# Ft. Belvoir - Kingstowne area



## grettm (Aug 7, 2002)

Okay this is a shot in the dark. Anyone here ride around Ft. Belvoir and/or Kingstowne? If so, are you looking for a riding partner? I ride a loop around this area (about 18 miles when I need a short route and 25 when I have more time). I ride about 17.00 mph on average. Reply to this message if you do about the same thing in this area!

Regards,

Mike


----------



## CarbonGuy (Jul 31, 2004)

*Probably not who you are looking for, but.....*



grettm said:


> Okay this is a shot in the dark. Anyone here ride around Ft. Belvoir and/or Kingstowne? If so, are you looking for a riding partner? I ride a loop around this area (about 18 miles when I need a short route and 25 when I have more time). I ride about 17.00 mph on average. Reply to this message if you do about the same thing in this area!
> 
> Regards,
> 
> Mike


Mike: I live in Springfield, a few miles from Belvoir. My typical ride is down the Fairfax County parkway on Sat/Sun mornings. My shortest ride is about 28 miles, my average ride is about 50-55 miles and my longest rides are about 70 miles. It all depends on how much time I have, how I feel, and the weather. I'll sometimes go all the way down the parkway (from about 3 miles south of Springfield Mall) and intersect the WO&D trail). If this sounds interesting, let me know.


----------



## grettm (Aug 7, 2002)

CarbonGuy said:


> Mike: I live in Springfield, a few miles from Belvoir. My typical ride is down the Fairfax County parkway on Sat/Sun mornings. My shortest ride is about 28 miles, my average ride is about 50-55 miles and my longest rides are about 70 miles. It all depends on how much time I have, how I feel, and the weather. I'll sometimes go all the way down the parkway (from about 3 miles south of Springfield Mall) and intersect the WO&D trail).

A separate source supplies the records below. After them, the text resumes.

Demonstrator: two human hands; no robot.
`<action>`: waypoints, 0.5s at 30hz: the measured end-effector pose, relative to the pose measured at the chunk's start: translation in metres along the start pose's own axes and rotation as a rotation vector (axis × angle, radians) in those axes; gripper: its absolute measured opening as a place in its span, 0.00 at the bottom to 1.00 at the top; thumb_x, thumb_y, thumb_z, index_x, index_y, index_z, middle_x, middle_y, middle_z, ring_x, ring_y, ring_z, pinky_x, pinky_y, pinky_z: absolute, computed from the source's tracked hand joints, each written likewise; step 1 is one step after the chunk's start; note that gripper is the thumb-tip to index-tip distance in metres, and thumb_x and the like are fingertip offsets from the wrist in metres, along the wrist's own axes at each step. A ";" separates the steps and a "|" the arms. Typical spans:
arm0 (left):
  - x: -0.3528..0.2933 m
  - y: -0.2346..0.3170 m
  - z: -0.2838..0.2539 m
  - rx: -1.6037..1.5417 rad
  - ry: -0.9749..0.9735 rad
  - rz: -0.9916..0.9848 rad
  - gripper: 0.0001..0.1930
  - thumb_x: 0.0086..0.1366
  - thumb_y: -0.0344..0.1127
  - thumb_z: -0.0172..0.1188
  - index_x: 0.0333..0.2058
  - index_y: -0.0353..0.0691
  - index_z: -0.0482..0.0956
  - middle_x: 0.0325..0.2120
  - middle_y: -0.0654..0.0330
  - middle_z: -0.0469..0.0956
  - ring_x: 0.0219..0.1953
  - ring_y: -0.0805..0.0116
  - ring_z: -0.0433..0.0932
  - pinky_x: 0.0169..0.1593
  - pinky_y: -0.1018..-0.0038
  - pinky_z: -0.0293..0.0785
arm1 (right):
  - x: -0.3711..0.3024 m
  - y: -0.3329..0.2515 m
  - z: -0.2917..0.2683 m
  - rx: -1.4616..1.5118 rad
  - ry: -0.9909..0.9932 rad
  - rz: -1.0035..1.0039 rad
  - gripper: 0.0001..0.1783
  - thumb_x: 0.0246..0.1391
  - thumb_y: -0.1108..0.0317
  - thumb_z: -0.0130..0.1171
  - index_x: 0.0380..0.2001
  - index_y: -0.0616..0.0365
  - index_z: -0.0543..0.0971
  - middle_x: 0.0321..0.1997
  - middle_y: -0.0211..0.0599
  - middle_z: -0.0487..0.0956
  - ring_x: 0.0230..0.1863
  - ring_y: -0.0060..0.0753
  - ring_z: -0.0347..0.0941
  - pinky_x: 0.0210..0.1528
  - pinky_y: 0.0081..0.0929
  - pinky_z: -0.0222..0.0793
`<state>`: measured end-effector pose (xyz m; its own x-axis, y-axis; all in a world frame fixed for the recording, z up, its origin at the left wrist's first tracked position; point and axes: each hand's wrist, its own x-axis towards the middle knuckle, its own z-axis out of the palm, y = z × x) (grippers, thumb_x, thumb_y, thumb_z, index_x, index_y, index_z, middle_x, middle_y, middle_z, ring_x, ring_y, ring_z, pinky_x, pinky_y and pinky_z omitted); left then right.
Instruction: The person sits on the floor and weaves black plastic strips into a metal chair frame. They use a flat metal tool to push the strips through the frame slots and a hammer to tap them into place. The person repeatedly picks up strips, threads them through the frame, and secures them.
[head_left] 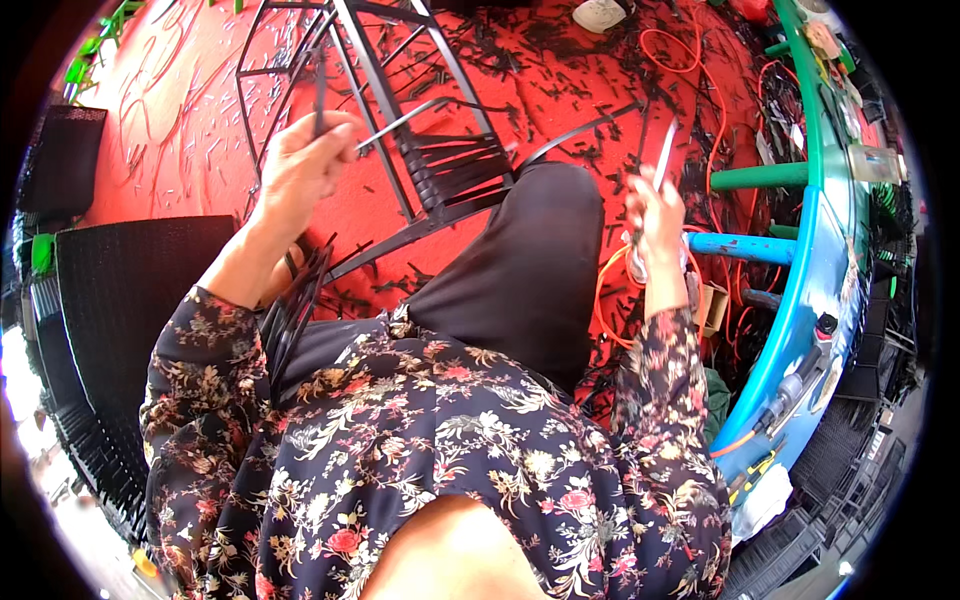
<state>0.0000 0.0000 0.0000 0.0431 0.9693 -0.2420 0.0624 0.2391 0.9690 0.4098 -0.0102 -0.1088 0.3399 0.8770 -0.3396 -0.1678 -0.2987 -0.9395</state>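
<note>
My left hand [300, 165], raised beside the frame, is closed on a flat black strip [320, 95] that sticks up from the fingers. A greyish strip [400, 124] runs from near its fingertips toward the frame. The black metal chair frame [372, 65] leans before my knees, with black strips [460, 160] wound across part of it. On the right, my right hand [657, 220] is closed around a thin, bright, pointed blade-like tool [666, 150]; its handle is hidden in the fingers. A bundle of loose black strips [298, 310] lies by my left thigh.
Black offcuts [560, 75] litter the red floor [180, 150]. An orange hose [712, 110] winds along the right, near a blue and green rounded frame [800, 270] carrying a power tool [790, 395]. Black woven panels [140, 300] stand at the left.
</note>
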 end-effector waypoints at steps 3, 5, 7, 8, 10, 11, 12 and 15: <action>-0.011 -0.021 -0.014 0.066 0.029 -0.155 0.09 0.58 0.32 0.56 0.36 0.35 0.77 0.19 0.70 0.69 0.15 0.86 0.61 0.17 0.86 0.55 | -0.040 0.039 -0.040 0.001 0.124 0.118 0.15 0.50 0.72 0.54 0.43 0.60 0.71 0.25 0.29 0.73 0.17 0.17 0.66 0.13 0.14 0.53; -0.020 -0.029 0.005 0.213 -0.080 -0.231 0.12 0.55 0.32 0.59 0.37 0.33 0.77 0.19 0.70 0.69 0.18 0.83 0.63 0.21 0.82 0.58 | -0.054 0.054 -0.057 0.065 0.107 0.137 0.11 0.52 0.73 0.51 0.40 0.59 0.72 0.23 0.27 0.71 0.16 0.17 0.63 0.13 0.14 0.52; -0.024 -0.057 0.019 0.227 -0.169 -0.208 0.14 0.52 0.32 0.61 0.38 0.34 0.78 0.20 0.68 0.70 0.21 0.81 0.66 0.24 0.80 0.59 | -0.080 0.052 -0.050 0.080 0.104 0.189 0.08 0.52 0.74 0.49 0.37 0.58 0.71 0.23 0.28 0.70 0.16 0.17 0.63 0.13 0.14 0.53; -0.021 -0.064 0.023 0.244 -0.203 -0.209 0.15 0.51 0.32 0.61 0.39 0.35 0.78 0.20 0.68 0.70 0.20 0.81 0.66 0.23 0.80 0.59 | -0.083 0.046 -0.048 0.091 0.091 0.166 0.08 0.52 0.74 0.49 0.37 0.58 0.71 0.23 0.28 0.71 0.16 0.17 0.63 0.13 0.14 0.53; -0.014 -0.072 0.032 0.280 -0.293 -0.219 0.16 0.50 0.31 0.62 0.39 0.35 0.78 0.18 0.67 0.71 0.19 0.81 0.65 0.22 0.81 0.58 | -0.091 0.033 -0.041 0.089 0.070 0.117 0.08 0.52 0.75 0.49 0.38 0.59 0.71 0.23 0.29 0.71 0.16 0.17 0.64 0.13 0.14 0.54; -0.012 -0.075 0.035 0.227 -0.307 -0.245 0.16 0.50 0.31 0.62 0.39 0.35 0.78 0.17 0.68 0.70 0.18 0.81 0.65 0.21 0.81 0.58 | -0.094 0.023 -0.036 0.077 0.048 0.090 0.09 0.52 0.75 0.49 0.38 0.60 0.71 0.23 0.29 0.71 0.16 0.17 0.64 0.13 0.14 0.55; -0.009 -0.077 0.038 0.177 -0.324 -0.270 0.16 0.50 0.31 0.62 0.39 0.36 0.78 0.16 0.68 0.69 0.17 0.81 0.64 0.21 0.81 0.57 | -0.096 0.019 -0.033 0.068 0.029 0.063 0.09 0.52 0.75 0.49 0.38 0.60 0.71 0.24 0.30 0.71 0.16 0.17 0.64 0.13 0.14 0.55; 0.005 -0.086 0.041 0.053 -0.409 -0.304 0.12 0.51 0.31 0.60 0.37 0.38 0.78 0.13 0.70 0.67 0.14 0.83 0.62 0.18 0.82 0.53 | -0.097 0.016 -0.034 0.101 0.002 0.022 0.11 0.52 0.75 0.49 0.40 0.62 0.70 0.24 0.30 0.71 0.16 0.18 0.64 0.13 0.14 0.55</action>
<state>0.0353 -0.0181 -0.0864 0.4013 0.7523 -0.5225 0.1829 0.4931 0.8505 0.4053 -0.1134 -0.0926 0.3371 0.8698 -0.3602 -0.2675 -0.2783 -0.9225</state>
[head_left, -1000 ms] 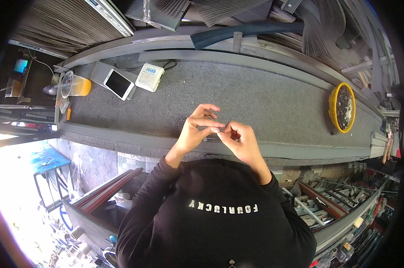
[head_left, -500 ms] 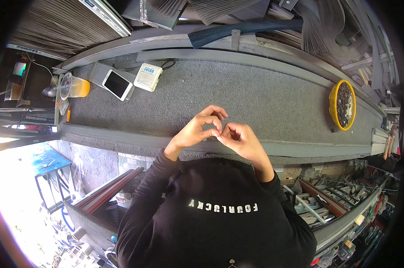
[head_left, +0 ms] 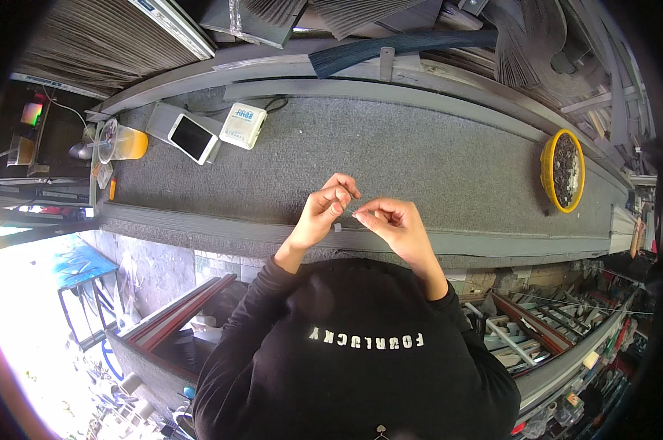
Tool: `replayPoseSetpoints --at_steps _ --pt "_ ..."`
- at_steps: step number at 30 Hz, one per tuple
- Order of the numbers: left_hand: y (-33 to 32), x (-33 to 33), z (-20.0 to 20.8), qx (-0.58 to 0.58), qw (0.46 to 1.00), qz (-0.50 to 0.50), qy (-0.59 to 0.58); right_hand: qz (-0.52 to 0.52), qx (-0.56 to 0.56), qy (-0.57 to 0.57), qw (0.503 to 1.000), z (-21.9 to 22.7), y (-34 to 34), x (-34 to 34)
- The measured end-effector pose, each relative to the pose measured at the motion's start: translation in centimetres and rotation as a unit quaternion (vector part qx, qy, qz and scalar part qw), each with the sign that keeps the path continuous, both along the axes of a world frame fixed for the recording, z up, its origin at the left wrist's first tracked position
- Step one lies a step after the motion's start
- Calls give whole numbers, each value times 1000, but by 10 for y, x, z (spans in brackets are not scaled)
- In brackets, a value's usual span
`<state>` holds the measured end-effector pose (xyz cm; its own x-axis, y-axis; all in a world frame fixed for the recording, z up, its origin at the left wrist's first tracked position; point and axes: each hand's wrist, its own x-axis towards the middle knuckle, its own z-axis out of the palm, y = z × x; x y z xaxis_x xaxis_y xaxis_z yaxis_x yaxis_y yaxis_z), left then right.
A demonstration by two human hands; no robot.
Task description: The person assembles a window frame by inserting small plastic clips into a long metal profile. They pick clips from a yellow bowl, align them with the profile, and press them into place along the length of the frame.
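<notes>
Both my hands are raised over the near edge of a grey carpeted workbench (head_left: 434,161), close together in front of my chest. The fingers of my left hand (head_left: 323,213) curl in, thumb and forefinger near each other; whatever they may hold is too small to make out. My right hand (head_left: 396,224) pinches thumb against forefinger, with a tiny pale speck at the tips that I cannot name. A narrow gap separates the two sets of fingertips. Just below them a small pale piece (head_left: 337,228) shows at the bench's grey edge strip.
At the left lie a white phone (head_left: 193,138) on a grey support, a white box (head_left: 243,125) with a cable, and a plastic cup of orange liquid (head_left: 130,143). A yellow bowl (head_left: 544,172) of small dark and pale pieces stands right. Pleated mesh (head_left: 75,44) and long profiles line the back.
My fingertips, touching before, have come slightly apart. My left hand has turned and its fingers have curled in more; my right hand has hardly moved.
</notes>
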<state>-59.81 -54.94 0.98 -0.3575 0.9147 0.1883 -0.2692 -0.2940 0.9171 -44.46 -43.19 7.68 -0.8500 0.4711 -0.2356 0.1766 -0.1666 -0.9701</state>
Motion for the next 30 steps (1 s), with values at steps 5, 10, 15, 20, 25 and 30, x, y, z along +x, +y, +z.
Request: replayPoseSetpoints --at_steps 5,10,15,20,25,30 --pt "-1 3 1 -18 998 57 2 -31 -30 -8 999 3 -1 0" --pt "2 21 5 -45 987 152 -16 -44 -25 -1 999 7 -8 2" --pt "-2 11 5 -73 981 165 68 -21 24 -36 999 5 -9 3" --pt "-31 -44 21 -310 740 416 428 47 476 -103 872 -2 -7 35" --pt "-47 -10 52 -214 839 144 479 398 405 -316 760 -5 -9 73" --pt "-43 46 53 -84 892 -160 415 290 175 -32 940 35 0 92"
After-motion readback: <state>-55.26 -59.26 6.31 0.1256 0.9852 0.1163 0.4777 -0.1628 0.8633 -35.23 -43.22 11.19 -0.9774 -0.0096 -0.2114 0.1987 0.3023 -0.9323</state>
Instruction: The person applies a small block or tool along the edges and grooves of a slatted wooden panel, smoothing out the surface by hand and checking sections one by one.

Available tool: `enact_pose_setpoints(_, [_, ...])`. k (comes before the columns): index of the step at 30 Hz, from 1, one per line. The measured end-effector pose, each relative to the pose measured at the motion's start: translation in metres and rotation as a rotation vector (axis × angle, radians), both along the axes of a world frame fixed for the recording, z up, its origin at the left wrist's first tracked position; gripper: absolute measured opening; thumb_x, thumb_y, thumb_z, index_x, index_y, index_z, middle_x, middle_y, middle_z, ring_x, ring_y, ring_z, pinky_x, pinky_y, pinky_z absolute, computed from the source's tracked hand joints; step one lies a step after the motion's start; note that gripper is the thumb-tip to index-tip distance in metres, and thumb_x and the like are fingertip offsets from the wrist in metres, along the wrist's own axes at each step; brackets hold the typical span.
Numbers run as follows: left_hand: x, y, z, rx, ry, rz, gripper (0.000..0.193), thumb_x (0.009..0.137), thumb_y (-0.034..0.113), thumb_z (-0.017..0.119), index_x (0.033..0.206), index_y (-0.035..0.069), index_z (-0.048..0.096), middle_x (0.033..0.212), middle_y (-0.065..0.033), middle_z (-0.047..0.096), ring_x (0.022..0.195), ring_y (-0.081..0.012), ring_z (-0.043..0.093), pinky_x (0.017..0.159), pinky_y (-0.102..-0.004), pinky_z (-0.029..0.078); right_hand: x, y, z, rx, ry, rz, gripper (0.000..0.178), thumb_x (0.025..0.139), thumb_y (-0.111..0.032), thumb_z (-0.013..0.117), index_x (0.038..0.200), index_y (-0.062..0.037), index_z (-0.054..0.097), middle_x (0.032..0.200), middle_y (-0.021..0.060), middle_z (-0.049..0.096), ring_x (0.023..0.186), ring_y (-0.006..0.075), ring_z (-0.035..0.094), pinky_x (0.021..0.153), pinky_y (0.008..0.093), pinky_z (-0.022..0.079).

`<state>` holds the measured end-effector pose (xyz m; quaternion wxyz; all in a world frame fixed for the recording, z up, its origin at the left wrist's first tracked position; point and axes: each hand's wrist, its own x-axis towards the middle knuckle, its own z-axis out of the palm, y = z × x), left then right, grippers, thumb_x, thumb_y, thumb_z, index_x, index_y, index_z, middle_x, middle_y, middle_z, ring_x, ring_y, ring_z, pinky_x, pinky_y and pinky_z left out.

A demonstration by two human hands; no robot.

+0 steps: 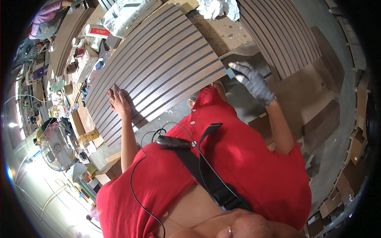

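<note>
A brown wood-grain panel (158,59) with dark parallel grooves lies in front of me. My bare left hand (119,101) rests on its left part, fingers stretched out and holding nothing. At the panel's right end is my right hand (254,84), in a grey work glove. Its fingers are closed around a small blue-and-dark block (230,73), held against or right beside the panel's end edge. The fingers partly cover the block, so its exact kind does not show.
Another grooved panel (278,35) stands to the right, with more panel pieces (323,125) beyond it. White cloth (218,8) lies at the far side. A red-and-white cup (97,31) and clutter stand left, near a fan (58,146). A co-worker (45,20) is at far left.
</note>
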<state>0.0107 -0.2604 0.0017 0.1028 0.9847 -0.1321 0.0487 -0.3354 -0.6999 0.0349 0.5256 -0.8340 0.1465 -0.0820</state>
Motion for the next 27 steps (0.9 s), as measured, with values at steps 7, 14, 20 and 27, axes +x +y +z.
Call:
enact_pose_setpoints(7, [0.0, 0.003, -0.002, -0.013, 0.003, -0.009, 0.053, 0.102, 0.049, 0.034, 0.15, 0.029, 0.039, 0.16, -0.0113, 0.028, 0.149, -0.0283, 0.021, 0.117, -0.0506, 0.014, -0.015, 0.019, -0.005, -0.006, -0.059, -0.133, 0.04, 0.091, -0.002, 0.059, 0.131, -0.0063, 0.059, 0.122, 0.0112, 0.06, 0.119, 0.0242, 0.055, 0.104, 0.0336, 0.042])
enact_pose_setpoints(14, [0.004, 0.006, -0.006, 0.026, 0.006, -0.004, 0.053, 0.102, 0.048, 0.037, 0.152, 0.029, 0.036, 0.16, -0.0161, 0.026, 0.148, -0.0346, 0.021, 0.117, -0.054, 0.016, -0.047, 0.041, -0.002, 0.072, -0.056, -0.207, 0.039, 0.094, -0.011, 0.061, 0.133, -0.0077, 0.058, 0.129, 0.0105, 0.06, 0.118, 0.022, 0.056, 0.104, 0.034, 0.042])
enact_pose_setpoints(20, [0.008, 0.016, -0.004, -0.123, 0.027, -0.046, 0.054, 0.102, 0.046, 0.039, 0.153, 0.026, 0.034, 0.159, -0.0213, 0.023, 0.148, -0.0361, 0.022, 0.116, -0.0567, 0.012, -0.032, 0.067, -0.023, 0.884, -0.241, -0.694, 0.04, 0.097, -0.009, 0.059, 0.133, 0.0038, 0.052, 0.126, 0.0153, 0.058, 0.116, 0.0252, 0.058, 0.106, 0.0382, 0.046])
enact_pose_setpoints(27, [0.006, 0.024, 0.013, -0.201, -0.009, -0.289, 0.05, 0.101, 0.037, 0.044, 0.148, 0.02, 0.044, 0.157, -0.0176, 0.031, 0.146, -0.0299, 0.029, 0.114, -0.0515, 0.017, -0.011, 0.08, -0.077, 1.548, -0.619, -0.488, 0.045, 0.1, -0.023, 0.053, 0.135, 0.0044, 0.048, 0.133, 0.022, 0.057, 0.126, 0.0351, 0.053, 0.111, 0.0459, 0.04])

If this sounds interesting, let me know.



Carbon:

Your ride sounds just fine! I have a hard time motivating myself to do 50 or so miles on my own. Usually in order to log those miles I have to do a PPTC ride or ride with a partner! How far do you have to go down the Parkway to hit the wo&d ? do you have to switch sides of the parkway often in order to continue? It seems that path ends here and there or do you ride the shoulder? If you are interested in having me tag along, let me know. Shooting me an email is easier since I forget to check this board. Email: [email protected].

Mike


----------